Just last month, OpenAI1 released a paper about their results with GPT-3, an AI human language model system which can be trained on many mountains of text, and then generate its own text based on given prompts.
It looks quite impressive! Impressive too are some of GPT-3’s creative writing results from freelance writer Gwern Branwen. Still has plenty of weaknesses, in humor and logic for example, so it won’t be replacing novelists yet, but I’m particularly impressed with GPT-3’s continuation of a scene from a Harry Potter fanfiction. I wouldn’t copy and paste the results, but it looks like it would be great for generating story ideas, both in a novel’s overall plotting stage, and at the actual scene-writing stage. I find the scene-writing stage to be the most tedious and mentally demanding (hence why I’ve procrastinated on doing it for a few years now); I would love to have a program that continually generated ideas for directions a scene could go, either by having it generate a possible continuation or answering prompts with ideas, such as “How might this character respond to this situation?”.
Other possibilities with GPT-3 (or future models) are equally exciting. I’d love to see GPT-3 or something like it applied to things like:
- Dialog for non-player characters in video games
- Cohosting a podcast with me
- Generating comments for this blog so it looks like I have more readers
- Being an imaginary friend because I’m sad and lonely
One weakness of GPT-3 (and most neural-network based AI for that matter) is that we may not be able to see directly how it generated its answers to prompts. That is, how do we know it’s not plagiarizing or stealing too many ideas from its training data? It may become a thorny issue for some uses.

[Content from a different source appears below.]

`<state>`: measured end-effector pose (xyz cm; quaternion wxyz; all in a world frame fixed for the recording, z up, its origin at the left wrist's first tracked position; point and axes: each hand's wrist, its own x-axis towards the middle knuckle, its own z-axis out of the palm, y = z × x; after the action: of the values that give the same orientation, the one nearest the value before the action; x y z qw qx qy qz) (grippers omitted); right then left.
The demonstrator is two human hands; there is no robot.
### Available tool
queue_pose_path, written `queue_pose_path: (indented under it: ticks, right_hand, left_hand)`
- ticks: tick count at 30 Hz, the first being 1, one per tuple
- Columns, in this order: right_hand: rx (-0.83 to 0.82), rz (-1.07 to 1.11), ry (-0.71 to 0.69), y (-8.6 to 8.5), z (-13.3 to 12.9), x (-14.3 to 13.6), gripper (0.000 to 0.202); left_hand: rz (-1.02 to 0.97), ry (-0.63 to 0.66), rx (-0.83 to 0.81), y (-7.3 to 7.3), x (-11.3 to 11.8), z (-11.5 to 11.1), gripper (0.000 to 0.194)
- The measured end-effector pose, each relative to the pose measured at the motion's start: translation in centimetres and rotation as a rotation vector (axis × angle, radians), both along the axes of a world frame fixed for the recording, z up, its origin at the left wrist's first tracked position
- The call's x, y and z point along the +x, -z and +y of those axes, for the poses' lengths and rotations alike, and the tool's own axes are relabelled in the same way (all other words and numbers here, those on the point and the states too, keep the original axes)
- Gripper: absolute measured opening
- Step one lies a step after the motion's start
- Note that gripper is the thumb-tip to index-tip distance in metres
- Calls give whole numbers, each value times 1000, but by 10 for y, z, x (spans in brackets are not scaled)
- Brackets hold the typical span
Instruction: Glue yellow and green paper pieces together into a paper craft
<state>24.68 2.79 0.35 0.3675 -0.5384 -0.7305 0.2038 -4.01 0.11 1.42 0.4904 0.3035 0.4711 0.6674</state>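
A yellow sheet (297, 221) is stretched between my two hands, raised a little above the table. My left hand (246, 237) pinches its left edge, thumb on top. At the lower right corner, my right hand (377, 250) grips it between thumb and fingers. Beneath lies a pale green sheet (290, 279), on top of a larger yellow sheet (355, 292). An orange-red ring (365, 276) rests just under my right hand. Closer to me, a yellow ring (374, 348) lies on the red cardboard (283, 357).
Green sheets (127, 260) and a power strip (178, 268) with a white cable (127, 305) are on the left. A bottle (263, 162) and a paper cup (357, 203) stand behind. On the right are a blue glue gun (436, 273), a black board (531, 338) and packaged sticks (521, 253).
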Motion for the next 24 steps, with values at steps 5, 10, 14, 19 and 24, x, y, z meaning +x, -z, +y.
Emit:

David Cope’s older algorithmic music generating system, for example, had similar problems. This is I believe 20-something years old, but here’s a computer-generated piece in the style of Mozart:
Sounds great, but if you’re familiar with Mozart, it’s actually not that impressive; there’s just too much Mozart that’s been too directly copied; it’s just not “creative” enough. A patron of Mozart would likely be dismayed, “this is just a rehash of this and that symphony; I want something in your style, but more fresh!”
I doubt GPT-3 always copies from its training data that overtly, but the possibility could still be a problem.
The other big problem, from my perspective at least, is cost. GPT-3 requires too much computer power that I can’t afford to pay for. OpenAI will probably target enterprise users for their first customers, not poor novelists.
There will probably be other options though. For example, there is the recently launched InferKit which I believe is based on GPT-2. Maybe I’ll experiment with that as the pricing seems fair enough, but my previous creative fiction results with GPT-2 weren’t great, especially when it would have characters from other copyrighted novels like Gandalf pop into scenes. I probably just have to hone in on some good methods for idea-prompting.
Anyway, the future of AI continues to fascinate and excite me!